Qué puede justificar abatir a ejemplares únicos, muchos en peligro de extinción, solo para posar en una foto junto a la presa, para luego disecarlos, colgar su cabeza o su cornamenta como trofeo, vender su piel o partes de su anatomía (los colmillos de los elefantes, el cuerno del rinoceronte o las manos de los gorilas), dejando sus despojos abandonados, cuyos únicos beneficiarios serán los carroñeros que, de ese modo, no tienen que buscarse el sustento de forma natural en los animales muertos por viejos o enfermos.

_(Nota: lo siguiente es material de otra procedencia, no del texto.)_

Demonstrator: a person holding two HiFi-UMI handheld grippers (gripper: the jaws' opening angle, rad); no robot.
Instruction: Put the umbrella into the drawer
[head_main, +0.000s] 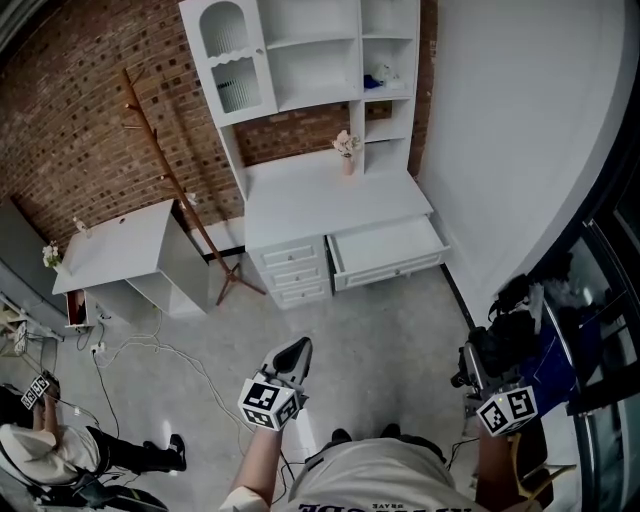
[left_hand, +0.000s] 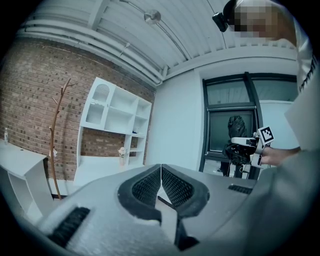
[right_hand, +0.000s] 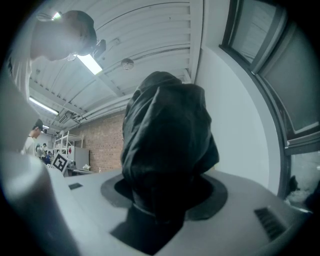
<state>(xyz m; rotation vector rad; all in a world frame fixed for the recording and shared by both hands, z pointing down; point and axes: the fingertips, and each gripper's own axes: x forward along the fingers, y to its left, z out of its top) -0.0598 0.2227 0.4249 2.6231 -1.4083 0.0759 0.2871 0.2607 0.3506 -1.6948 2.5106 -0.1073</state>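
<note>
Your right gripper (right_hand: 165, 200) was clenched on the folded black umbrella (right_hand: 167, 145), which rose from between its jaws. You held it low at your right side, well apart from the drawer (head_main: 388, 250). Your left gripper (left_hand: 160, 169) carried nothing, its jaws pressed together at the tips, and it was raised in front of you above the grey floor (head_main: 400, 330). Farther off, the drawer stood pulled out from the white desk (head_main: 330, 195). A small vase of flowers (head_main: 347, 152) stood on the desk top beneath the white shelves (head_main: 310, 50). Left of the desk, a wooden coat stand (head_main: 165, 160) stood before the brick wall (head_main: 70, 110).
</note>
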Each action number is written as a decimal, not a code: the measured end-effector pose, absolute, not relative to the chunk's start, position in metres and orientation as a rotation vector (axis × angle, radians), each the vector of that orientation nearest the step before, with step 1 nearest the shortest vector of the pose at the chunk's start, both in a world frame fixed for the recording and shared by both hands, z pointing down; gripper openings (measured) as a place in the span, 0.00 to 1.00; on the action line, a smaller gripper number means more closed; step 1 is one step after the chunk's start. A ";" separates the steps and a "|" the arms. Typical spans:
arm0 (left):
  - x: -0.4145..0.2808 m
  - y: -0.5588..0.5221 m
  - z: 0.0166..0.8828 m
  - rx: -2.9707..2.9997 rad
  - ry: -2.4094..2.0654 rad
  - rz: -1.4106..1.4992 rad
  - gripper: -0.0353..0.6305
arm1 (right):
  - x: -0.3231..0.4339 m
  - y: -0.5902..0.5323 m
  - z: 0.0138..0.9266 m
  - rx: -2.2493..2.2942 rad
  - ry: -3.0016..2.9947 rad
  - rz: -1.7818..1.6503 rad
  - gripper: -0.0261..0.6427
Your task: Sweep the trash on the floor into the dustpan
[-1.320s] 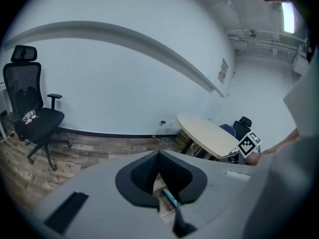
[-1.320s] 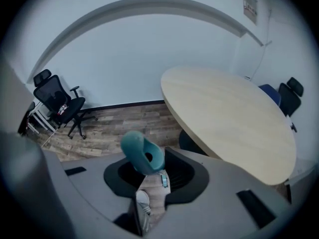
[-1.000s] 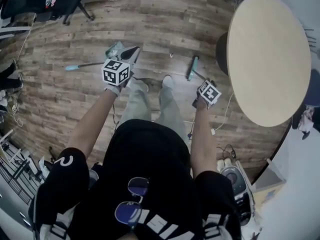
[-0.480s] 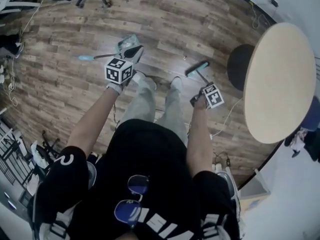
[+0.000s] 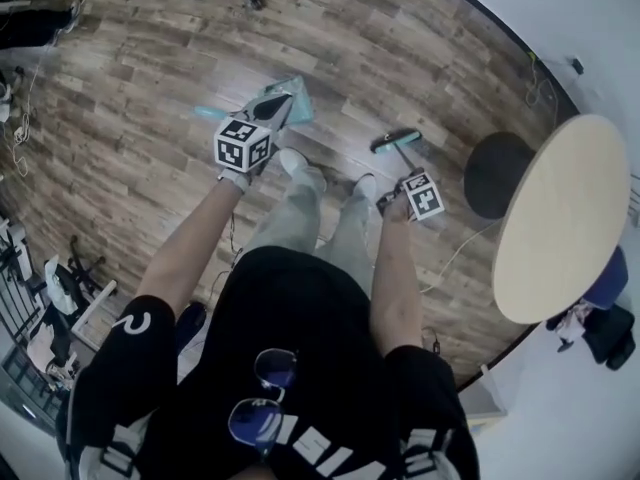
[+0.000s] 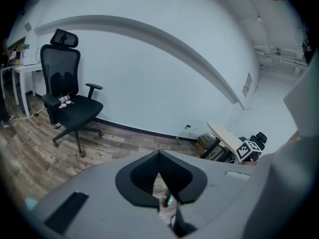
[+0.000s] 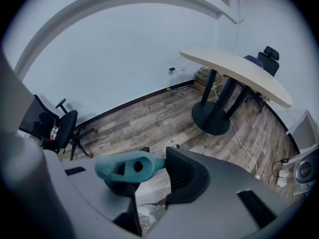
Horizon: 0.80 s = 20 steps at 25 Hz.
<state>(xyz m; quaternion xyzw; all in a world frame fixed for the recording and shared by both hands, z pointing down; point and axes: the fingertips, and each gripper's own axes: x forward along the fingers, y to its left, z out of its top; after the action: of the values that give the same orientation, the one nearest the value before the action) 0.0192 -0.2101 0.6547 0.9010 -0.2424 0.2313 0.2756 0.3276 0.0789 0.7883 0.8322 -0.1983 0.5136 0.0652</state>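
Note:
A teal dustpan [image 5: 291, 99] lies on the wood floor, its long handle [image 5: 210, 113] pointing left. My left gripper [image 5: 274, 106] hovers over the pan's near edge, and its black pads [image 6: 172, 176] are shut with nothing between them. My right gripper [image 5: 408, 178] is shut on the teal end of the broom handle [image 7: 127, 168], which has a hole through it. The broom's teal head [image 5: 397, 140] rests on the floor just ahead of the right gripper. I cannot make out any trash on the floor.
A round pale table [image 5: 560, 218] on a black foot [image 5: 497, 173] stands at the right. A black office chair [image 6: 67, 98] is by the wall. Cables [image 5: 20, 118] trail at the left. The person's shoes [image 5: 297, 163] stand between the grippers.
The head view has swung, so the table now sits lower and further right. The dustpan now shows right under my left gripper's tips. The broom stays in my right gripper.

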 end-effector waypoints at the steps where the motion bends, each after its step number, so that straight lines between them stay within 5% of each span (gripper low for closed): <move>1: 0.008 -0.216 0.655 2.414 -0.669 0.613 0.05 | 0.319 0.065 0.788 2.497 -0.628 1.541 0.18; 20: -0.183 -0.274 0.656 2.235 -1.029 0.455 0.05 | 0.133 -0.142 0.786 1.956 -1.297 1.290 0.19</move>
<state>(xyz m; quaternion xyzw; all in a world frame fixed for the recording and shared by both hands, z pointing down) -0.1831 -0.2742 0.6562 0.8480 -0.3903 0.1726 0.3142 0.1329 -0.1421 0.7864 0.7110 -0.4713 0.4687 0.2296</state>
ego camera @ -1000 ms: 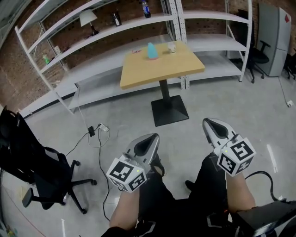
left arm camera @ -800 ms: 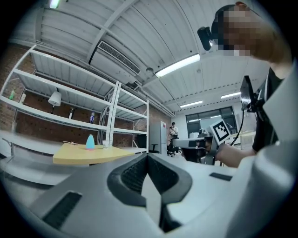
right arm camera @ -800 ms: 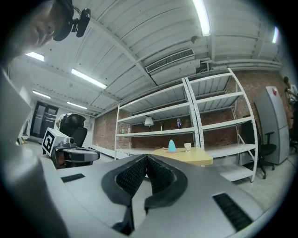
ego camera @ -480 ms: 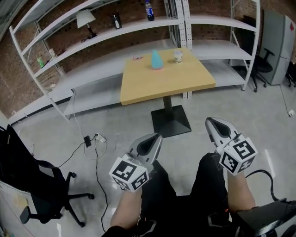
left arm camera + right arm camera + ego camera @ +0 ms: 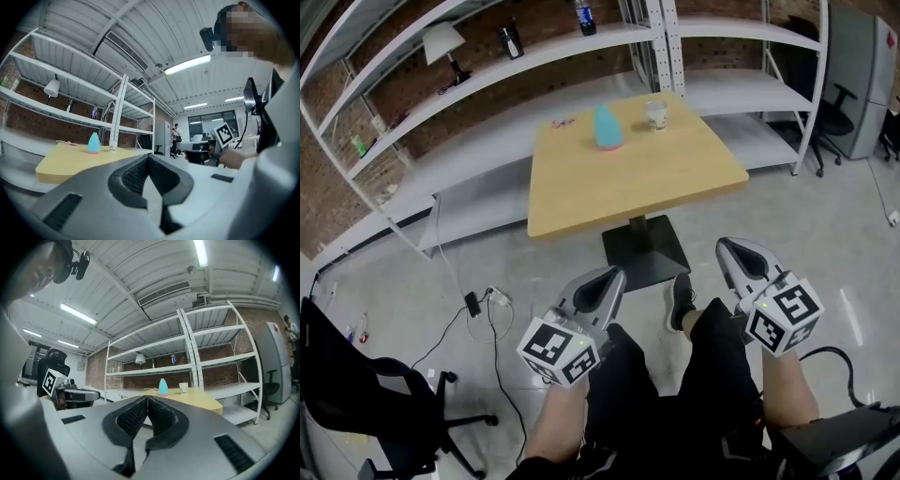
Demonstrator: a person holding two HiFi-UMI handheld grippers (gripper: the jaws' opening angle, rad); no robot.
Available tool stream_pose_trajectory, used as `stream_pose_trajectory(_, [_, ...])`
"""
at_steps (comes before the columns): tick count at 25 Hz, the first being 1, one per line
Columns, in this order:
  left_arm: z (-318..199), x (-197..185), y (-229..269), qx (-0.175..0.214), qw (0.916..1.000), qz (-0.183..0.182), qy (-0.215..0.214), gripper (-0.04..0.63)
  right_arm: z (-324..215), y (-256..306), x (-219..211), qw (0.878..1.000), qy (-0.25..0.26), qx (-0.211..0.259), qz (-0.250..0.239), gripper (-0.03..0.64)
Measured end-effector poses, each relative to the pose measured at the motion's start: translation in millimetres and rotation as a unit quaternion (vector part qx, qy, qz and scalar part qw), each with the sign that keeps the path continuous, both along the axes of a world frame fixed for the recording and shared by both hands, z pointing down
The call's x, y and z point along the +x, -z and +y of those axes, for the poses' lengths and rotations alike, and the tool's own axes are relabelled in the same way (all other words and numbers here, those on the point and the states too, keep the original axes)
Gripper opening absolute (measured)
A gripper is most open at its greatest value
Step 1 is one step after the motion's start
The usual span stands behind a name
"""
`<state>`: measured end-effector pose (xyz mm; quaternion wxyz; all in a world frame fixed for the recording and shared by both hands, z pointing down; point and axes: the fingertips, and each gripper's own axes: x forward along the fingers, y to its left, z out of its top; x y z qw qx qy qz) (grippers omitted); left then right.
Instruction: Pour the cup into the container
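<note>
The head view alone shows the layout from above: the wooden table [image 5: 637, 183] stands ahead on its black pedestal, with the cup [image 5: 655, 113] and the blue container [image 5: 607, 127] near each other but apart at its far edge. Both are well away from the left gripper [image 5: 613, 276] and the right gripper [image 5: 723, 247], which are held low over the person's legs. Only this view takes in the cables [image 5: 487, 305] on the floor, the black chair [image 5: 366, 412] at lower left and the shoe [image 5: 680, 302] by the pedestal. The shelves [image 5: 487, 70] behind the table carry a lamp [image 5: 442, 42] and a bottle [image 5: 583, 17]. The left gripper view shows its jaws pressed together with nothing between them. Beyond them the table is seen edge-on, and to the right is the other gripper's marker cube [image 5: 224, 134], plus a distant standing person [image 5: 176, 133] that no other view shows. The right gripper view shows its jaws likewise closed and empty, with the cup and container just above their tips, and the ceiling lights [image 5: 77, 314] overhead.
</note>
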<state>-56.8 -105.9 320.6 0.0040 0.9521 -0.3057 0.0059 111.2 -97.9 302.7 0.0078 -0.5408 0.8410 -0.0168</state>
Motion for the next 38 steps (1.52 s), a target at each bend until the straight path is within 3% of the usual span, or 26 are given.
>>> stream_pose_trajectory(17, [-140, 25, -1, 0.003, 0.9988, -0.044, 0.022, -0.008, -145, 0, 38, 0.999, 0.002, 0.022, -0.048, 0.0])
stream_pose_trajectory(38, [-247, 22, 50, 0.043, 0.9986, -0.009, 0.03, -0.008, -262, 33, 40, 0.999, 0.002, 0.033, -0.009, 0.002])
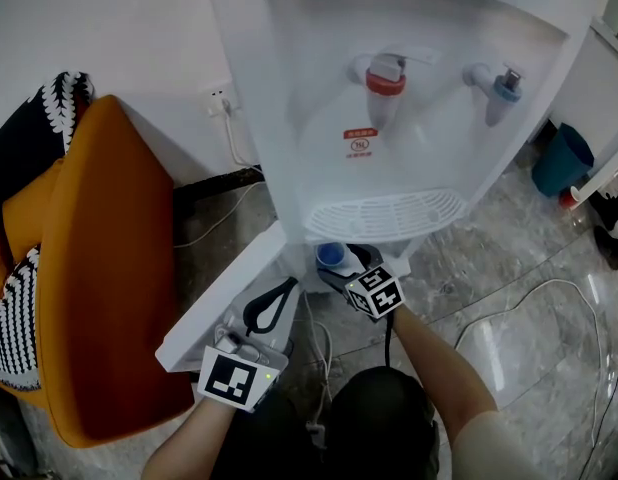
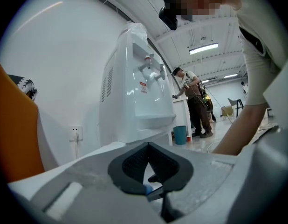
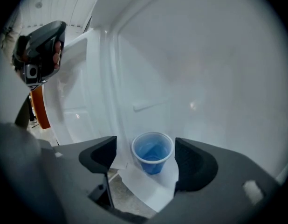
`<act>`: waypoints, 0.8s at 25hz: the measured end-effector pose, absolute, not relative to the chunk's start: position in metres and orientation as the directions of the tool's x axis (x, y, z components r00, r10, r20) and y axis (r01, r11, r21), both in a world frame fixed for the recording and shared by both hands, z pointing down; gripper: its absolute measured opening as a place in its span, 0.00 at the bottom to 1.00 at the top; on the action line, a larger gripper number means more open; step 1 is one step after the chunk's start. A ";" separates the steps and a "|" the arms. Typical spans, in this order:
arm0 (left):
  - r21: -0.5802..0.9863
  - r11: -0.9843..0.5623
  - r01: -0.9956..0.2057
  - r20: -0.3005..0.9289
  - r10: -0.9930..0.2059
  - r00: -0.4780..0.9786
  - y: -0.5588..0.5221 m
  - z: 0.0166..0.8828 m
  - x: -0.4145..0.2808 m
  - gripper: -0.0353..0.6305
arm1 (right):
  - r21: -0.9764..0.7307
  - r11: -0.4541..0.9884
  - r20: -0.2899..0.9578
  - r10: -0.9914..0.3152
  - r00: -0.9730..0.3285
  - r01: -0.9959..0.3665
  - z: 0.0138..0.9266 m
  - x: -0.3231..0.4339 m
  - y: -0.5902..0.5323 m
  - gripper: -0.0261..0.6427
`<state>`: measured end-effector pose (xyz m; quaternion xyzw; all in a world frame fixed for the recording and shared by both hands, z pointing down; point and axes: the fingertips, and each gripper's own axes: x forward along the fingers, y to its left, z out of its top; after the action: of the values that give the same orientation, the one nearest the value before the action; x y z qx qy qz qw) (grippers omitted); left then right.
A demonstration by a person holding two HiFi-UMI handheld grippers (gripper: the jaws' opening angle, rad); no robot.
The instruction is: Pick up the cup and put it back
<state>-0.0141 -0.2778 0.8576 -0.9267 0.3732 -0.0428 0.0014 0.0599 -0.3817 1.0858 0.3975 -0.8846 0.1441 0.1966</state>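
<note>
Right gripper view carries the step in hand: the blue cup (image 3: 152,152) stands upright in the middle of the frame on a white ledge (image 3: 148,190) inside the recess at the foot of the water dispenser (image 3: 190,69). The right gripper (image 3: 146,154) has its jaws spread wide, one dark pad at each side of the cup and neither touching it. The cup looks to lie a little beyond the pad tips rather than fully between them, so the reach is probably not finished.

To do it well, I would ease the gripper further in until the pads flank the cup's wall below the rim, keep the cup centred so both pads meet it together, and close gently. The thin plastic will likely buckle under a hard squeeze, and a one-sided touch could push it off the ledge edge at lower centre.

In the head view the cup (image 1: 331,257) sits just below the dispenser's drip grille (image 1: 384,215), with the right gripper (image 1: 351,271) right beside it to the lower right. The left gripper (image 1: 279,296) rests lower left — well clear of the cup, over a white panel (image 1: 204,318). In its own view the left gripper (image 2: 148,164) has its pads closed together, and I see nothing clamped in them.
</note>
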 end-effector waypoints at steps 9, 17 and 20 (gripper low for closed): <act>-0.032 -0.726 -0.687 0.103 -0.686 0.720 -0.279 0.871 -0.017 0.06 | -0.060 0.621 0.511 -0.654 -0.558 -0.781 1.103 0.060 -0.397 0.58; -0.025 -0.726 -0.688 0.106 -0.686 0.720 -0.280 0.873 -0.018 0.06 | -0.099 0.592 0.516 -0.657 -0.550 -0.800 1.107 0.062 -0.398 0.53; -0.034 -0.728 -0.685 0.105 -0.684 0.722 -0.279 0.873 -0.018 0.06 | -0.061 0.607 0.517 -0.659 -0.546 -0.792 1.104 0.062 -0.395 0.53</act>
<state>-0.0183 -0.2794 0.8731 -0.9278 0.3690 -0.0551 -0.0038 0.0620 -0.3951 1.1036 0.4185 -0.8670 0.1455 0.2281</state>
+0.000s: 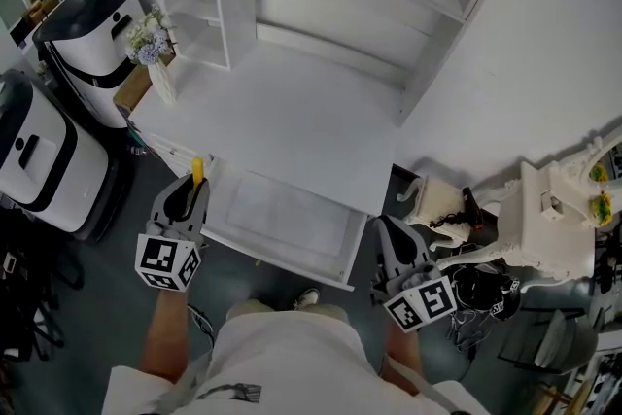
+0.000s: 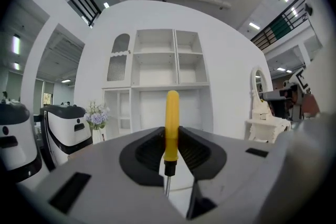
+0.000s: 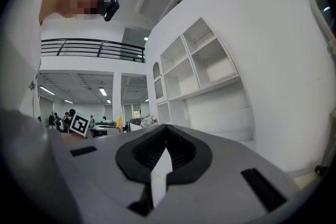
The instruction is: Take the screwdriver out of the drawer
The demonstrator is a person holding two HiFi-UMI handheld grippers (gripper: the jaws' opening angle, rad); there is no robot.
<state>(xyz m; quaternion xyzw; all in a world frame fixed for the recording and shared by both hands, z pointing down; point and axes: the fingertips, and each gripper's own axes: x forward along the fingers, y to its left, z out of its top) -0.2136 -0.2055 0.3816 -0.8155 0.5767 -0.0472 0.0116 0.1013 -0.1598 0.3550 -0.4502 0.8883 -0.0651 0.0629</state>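
Left gripper [image 2: 170, 150] clamped on the yellow handle of a screwdriver [image 2: 171, 118], which stands upright with its shaft pointing down, just beside the left end of an open white drawer [image 1: 282, 217] under a white desk [image 1: 292, 112], while the right gripper [image 3: 164, 150] near the drawer's right end has its jaws pressed together on nothing

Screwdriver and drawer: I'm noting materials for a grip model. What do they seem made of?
Screwdriver: the handle looks like smooth yellow plastic with a black collar, and the thin grey shaft looks like metal. Drawer: probably painted wood or laminate board, judging by its flat matte white panels.
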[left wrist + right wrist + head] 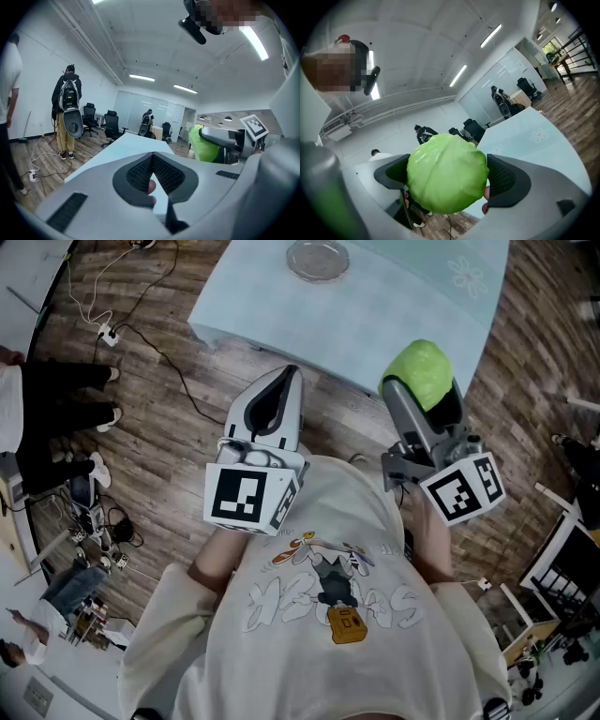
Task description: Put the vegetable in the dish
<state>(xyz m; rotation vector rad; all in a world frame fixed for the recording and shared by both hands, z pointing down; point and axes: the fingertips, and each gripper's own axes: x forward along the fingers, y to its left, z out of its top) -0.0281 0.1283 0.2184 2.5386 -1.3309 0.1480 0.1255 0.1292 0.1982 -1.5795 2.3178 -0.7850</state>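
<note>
A light blue table (403, 306) fills the top of the head view, above a wood floor (178, 442). At right centre we see the right gripper (447, 180) spread wide, its pads pinching a round green cabbage (419, 371) that overlaps the table's near edge. At left centre the left gripper (152, 173) is pressed together and empty. A small glass dish (318, 259) sits at the top edge, well apart from the cabbage. We judge the smooth ball could slip from so wide a grip onto the floor, or roll off the shallow dish once released.
</note>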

Los safaris de caza también mueven una gran cantidad de dinero, siendo un negocio totalmente ilícito, que también incluye el tráfico de animales exóticos. Es en la caza mayor donde se aprecia hasta dónde puede llegar la codicia y la crueldad humana. Hace tan solo unos días pudieron verse unas imágenes, capturadas por una cámara de vigilancia para estudiar a los osos, en la que dos cazadores, Andrew Ranner y Owen Renner, padre e hijo, mataban a tiros una osa y a sus crías mientras hibernaban en un pequeño refugio natural en Alaska. Una vez perpetrado ese “asesinato”, el padre, orgulloso de su proeza, lo celebraba chocando la palma de su mano con la de su hijo, como diciendo “misión cumplida”, una misión cuyo objetivo, según alegaron tras ser detenidos, era las pieles de esos animales.

Entiendo que quienes han practicado la caza desde su adolescencia, y que ahora ya peinan canas, les resulte muy duro renunciar de la noche a la mañana a una de sus actividades favoritas, esperando con ansia a que se abra la veda para vaciar sus cargadores sobre sus más preciadas presas. Pero insisto en que, por muy extendida que esté una práctica, si atenta contra los seres vivos que pueblan nuestros campos y bosques y, por lo tanto, no es respetuosa con la naturaleza, debe intentase neutralizar los daños que causa concienciando y reeducando a sus practicantes, e instruyendo a los niños en el respeto por el medio ambiente. Entretanto, hay que extremar al máximo las precauciones para reducir esos daños a la mínima expresión, antes de acabar aboliendo esta actividad, que debería quedar para los libros de historia.

Y en cuanto a la caza mayor, que es la mayor causante del exterminio de muchas especies, hay que perseguirla y penarla con la máxima contundencia. Matar a los animales por pura diversión o especulación no es un deporte ni una necesidad. Solo nos queda calificarla, pues, como una salvajada.